La cuestión es que en Estados Unidos no existen antecedentes de la aplicación de las leyes federales sobre terrorismo a casos de tiroteos masivos, incluso si se catalogan como crímenes de odio y se presume o establece que están conectados con grupos extremistas estadounidenses. Los perpetradores nunca han sido imputados por cargos de «terrorismo interno». ¿Por qué? Al parecer se debe a que ese delito está insuficientemente regulado. La codificación de las leyes terroristas en el Código de Estados Unidos se refiere casi totalmente a acciones de terrorismo internacional (en los que existe alguna conexión extranjera), o bien, a aquellos atentados que involucran el uso de armas de destrucción masiva, bombas o material nuclear.
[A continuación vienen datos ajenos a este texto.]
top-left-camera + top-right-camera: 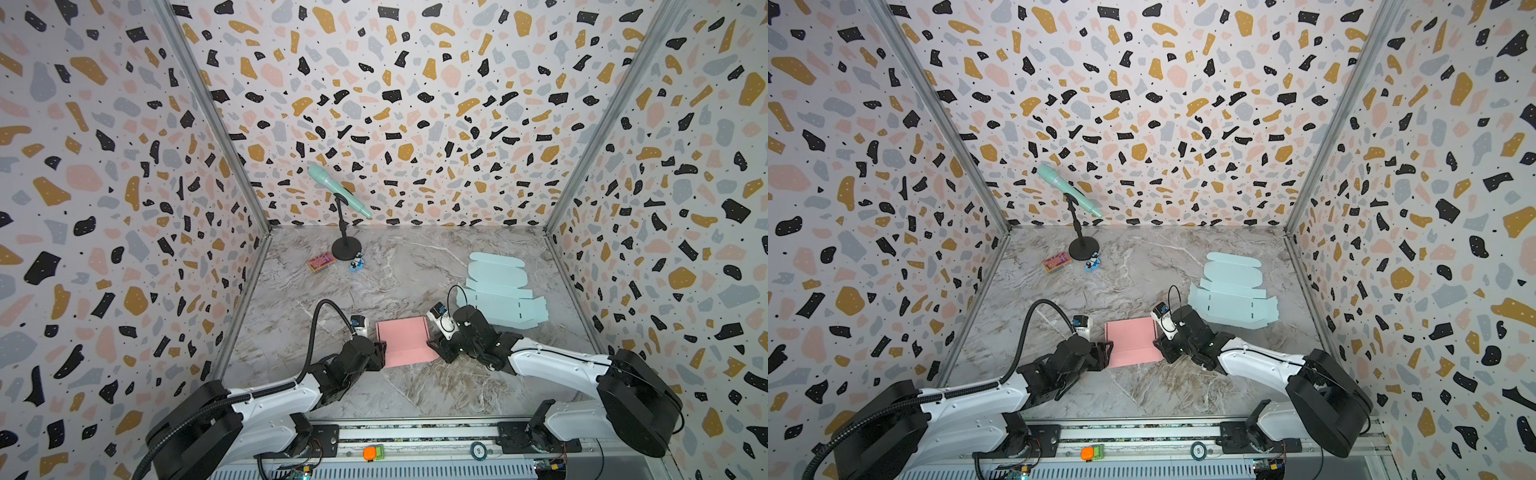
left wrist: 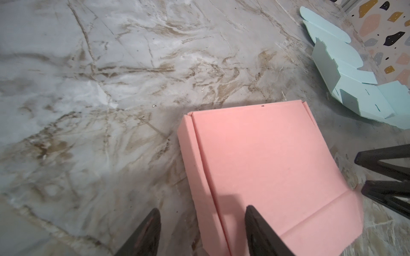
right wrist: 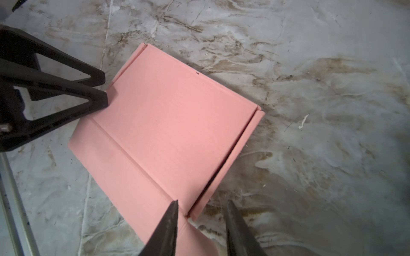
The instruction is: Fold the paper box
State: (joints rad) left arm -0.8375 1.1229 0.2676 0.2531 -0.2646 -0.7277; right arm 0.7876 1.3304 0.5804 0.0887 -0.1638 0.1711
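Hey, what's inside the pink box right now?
Nothing inside shows. The pink box sits on the table with its lid folded down over the top, so whatever it may hold is covered.

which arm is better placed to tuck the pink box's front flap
Probably right: the right gripper hangs open over one end of the front flap at a near corner of the pink box; the left gripper straddles the left side wall.
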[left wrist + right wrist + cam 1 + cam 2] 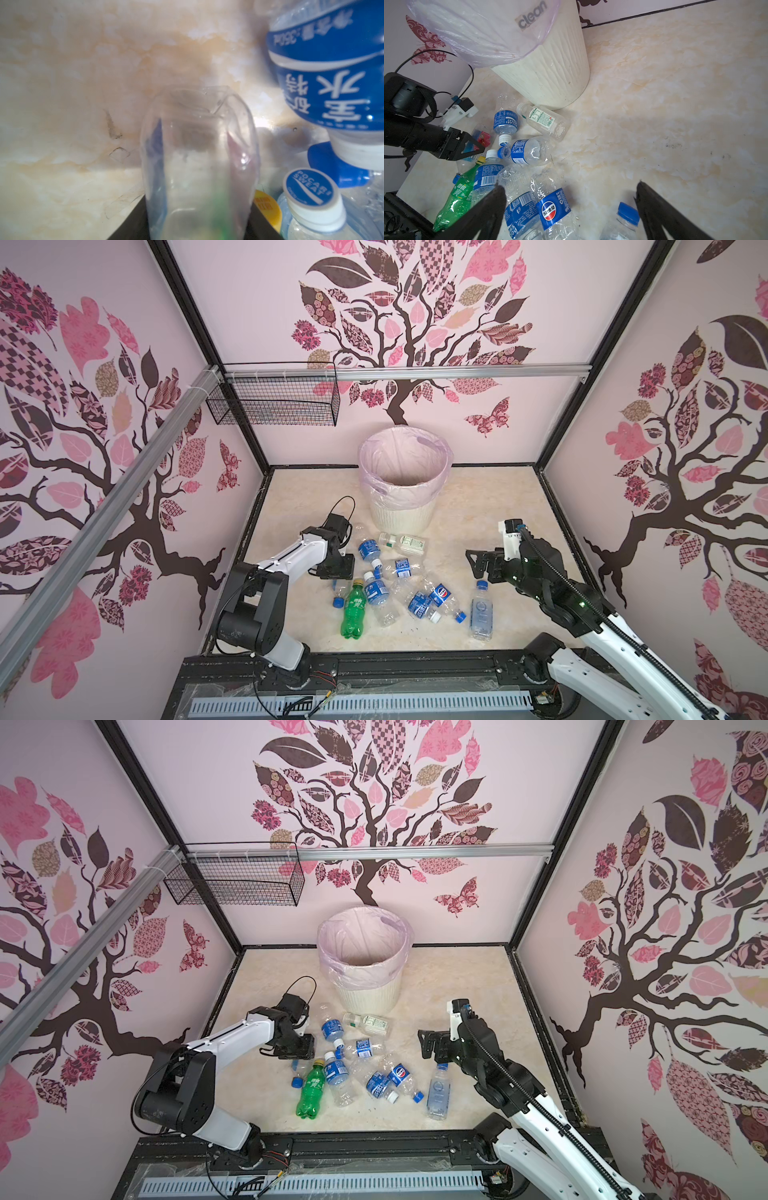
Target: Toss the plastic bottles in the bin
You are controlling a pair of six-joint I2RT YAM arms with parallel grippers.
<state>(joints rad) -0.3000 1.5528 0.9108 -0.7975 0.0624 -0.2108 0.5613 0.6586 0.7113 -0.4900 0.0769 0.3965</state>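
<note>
Top views both show the worktop (478,506) with the bin (401,518) upright, no bottle seen inside. About 10 plastic bottles (376,591) lie scattered just in front of the bin. Right end effector (473,564) released, hovering front-right of the bin. Left end effector (337,576) clenched on 1 clear bottle (197,155), front-left of the bin, low at the worktop. Step: grasp made. Next, judged: lift clear of the pile, carry over the bin rim, let go.
</note>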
En cambio, existe un vacío legal cuando se trata de atentados que -incluso si tienen la intención de intimidar o coercionar a la población civil- no presentan una conexión internacional (por ejemplo, están motivados por una causa extremista nacional como la supremacía blanca) y se realizan con arma de fuego (o un automóvil, como en Charlottesville en 2017). Este vacío sería la razón por la cual los fiscales no se arriesgan a presentar el cargo por «terrorismo interno» y, en general, recurren a cargos como homicidio, asalto, posesión de armas de fuego, con el agravante de «crimen de odio». Es muy probable que esto suceda en el caso de El Paso.

Y entonces, ¿vale la pena seguir esta vía?

Desde el punto de vista legal, aunque los fiscales no puedan fincar cargos por «terrorismo interno», el hecho de definir el incidente como tal permite que se investigue no solo al presunto culpable en lo individual, sino a cualquier otro grupo con el que se sospeche que esté afiliado. Y lo cierto es que hay un buen arranque: el Fiscal para el Distrito Occidental de Texas, John Bash, dijo el 4 de agosto de 2019 que, en efecto, están tratando esto como un caso de terrorismo interno.

En suma, el valor de esta medida no reside necesariamente en que se logre una convicción por terrorismo, sino en la dimensión política y en la información que se pueda obtener en el camino. No se puede prevenir lo que no se conoce.